The outlook for Iranian oil production could also hinge on the US election, with Rapidan estimating a return of 1.8 million b/d in exports in the second half of 2022 under Trump versus a full year earlier under Biden.
The Trump administration has rolled back regulations on the fossil fuel sector and taken credit for a surge in US oil production that stopped in February as the world locked down to prevent the spread of the coronavirus pandemic. Still, the Obama-era policy of ending restrictions on US crude exports is seen as the greatest driver of the US oil boom.
Biden has promised to ban new oil and natural gas permits on federal lands and waters, tighten methane emissions limits, use fuel economy targets to aim for 100% electrification in light-duty vehicles and move the US to net-zero carbon emissions no later than 2050. He has also promised to cancel TC Energy's permit to build the Keystone XL heavy crude pipeline from Canada.
Energy issues are expected to play a key role in the November election in states like Pennsylvania and Colorado.
"The metaphor is not really a pendulum swing ... but more of a catapult launch towards a very different direction if the Biden campaign wins," Kevin Book, managing director of ClearView Energy, said on a recent Platts Capitol Crude podcast.
Rapidan's base case has Brent crude prices rebounding to the low $50s/b in 2023 and demand rising by 10 million b/d between 2020 and 2023. Global oil production would rise from returning OPEC+ output, Canadian oil sands and the startup of seven new floating production, storage and offloading vessels in Brazil, the report said.

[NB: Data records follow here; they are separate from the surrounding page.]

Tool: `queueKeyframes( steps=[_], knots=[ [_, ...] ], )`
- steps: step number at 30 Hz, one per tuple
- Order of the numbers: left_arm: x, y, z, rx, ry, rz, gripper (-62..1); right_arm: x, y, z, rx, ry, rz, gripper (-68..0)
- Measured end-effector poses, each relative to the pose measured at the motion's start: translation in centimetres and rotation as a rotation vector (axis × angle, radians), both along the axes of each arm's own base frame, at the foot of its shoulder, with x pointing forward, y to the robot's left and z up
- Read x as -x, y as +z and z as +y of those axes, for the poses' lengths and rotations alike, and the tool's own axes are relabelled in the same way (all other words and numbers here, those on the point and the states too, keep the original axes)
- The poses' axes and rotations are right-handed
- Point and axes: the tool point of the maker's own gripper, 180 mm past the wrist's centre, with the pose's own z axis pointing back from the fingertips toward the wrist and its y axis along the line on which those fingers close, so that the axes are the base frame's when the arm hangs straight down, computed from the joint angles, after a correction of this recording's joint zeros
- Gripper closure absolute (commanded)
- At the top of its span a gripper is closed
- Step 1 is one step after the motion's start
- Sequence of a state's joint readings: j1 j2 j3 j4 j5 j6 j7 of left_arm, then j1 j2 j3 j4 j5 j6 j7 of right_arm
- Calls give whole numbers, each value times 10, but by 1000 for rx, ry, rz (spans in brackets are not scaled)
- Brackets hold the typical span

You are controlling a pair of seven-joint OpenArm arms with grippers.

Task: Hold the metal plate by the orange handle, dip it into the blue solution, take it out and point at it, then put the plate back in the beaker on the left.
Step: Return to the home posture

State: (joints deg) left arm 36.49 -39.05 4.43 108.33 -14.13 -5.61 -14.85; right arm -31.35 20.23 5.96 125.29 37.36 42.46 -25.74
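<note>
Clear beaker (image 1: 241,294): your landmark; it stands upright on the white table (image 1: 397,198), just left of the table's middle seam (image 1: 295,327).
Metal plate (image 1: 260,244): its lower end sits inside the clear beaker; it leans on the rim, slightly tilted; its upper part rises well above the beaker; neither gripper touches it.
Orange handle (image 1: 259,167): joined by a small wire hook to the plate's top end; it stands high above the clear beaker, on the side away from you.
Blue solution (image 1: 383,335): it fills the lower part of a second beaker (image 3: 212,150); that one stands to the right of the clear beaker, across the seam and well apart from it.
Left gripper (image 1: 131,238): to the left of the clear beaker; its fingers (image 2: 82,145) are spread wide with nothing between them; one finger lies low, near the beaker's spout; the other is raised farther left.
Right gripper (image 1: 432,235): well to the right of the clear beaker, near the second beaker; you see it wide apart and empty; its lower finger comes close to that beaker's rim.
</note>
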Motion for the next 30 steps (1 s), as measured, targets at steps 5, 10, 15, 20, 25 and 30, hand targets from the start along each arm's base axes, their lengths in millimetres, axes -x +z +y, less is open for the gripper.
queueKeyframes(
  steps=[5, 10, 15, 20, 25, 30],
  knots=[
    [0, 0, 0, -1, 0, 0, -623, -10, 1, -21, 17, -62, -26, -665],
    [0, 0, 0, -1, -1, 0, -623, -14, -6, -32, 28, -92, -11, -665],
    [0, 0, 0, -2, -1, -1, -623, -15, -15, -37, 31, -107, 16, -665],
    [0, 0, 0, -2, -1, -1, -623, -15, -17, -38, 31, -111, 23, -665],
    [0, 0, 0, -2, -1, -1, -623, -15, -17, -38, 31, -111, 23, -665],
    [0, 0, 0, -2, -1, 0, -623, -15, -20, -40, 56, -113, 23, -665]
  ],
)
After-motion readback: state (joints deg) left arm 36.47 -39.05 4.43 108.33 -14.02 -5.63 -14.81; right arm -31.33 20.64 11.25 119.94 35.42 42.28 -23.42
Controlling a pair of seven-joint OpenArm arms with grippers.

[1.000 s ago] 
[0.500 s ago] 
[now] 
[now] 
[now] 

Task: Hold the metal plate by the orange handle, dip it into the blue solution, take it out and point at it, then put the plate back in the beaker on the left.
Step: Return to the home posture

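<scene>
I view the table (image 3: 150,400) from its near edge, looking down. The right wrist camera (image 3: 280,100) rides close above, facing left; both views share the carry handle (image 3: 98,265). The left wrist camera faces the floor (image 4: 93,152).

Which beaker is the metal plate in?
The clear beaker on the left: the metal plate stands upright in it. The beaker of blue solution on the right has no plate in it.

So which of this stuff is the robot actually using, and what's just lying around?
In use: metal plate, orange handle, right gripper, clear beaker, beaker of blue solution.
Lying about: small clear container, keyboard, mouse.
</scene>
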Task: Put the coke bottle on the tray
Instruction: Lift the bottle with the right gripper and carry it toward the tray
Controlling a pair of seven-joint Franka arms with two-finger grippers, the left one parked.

Under a weaker recovery scenario, Rapidan sees Brent topping out in the low to mid-$40s/b in 2023 and global demand rising 7.3 million b/d between 2020 and 2023. In this scenario, US shale production would bottom out more than 1 million b/d below the base case in 2021.
"The post-pandemic demand rebound will favor gasoline over jet fuel; petrochemicals and distillates will rebound with economic growth and as regions move toward reshoring," Rapidan said.
More than 2.2 million b/d of US oil production has been shut in response to low prices and weak demand amid the pandemic, US Secretary of Energy Dan Brouillette said May 21. The latest US Energy Information Administration data showed US production at 11.5 million b/d in the week that ended May 15, down 1.6 million b/d from the week that ended March 13.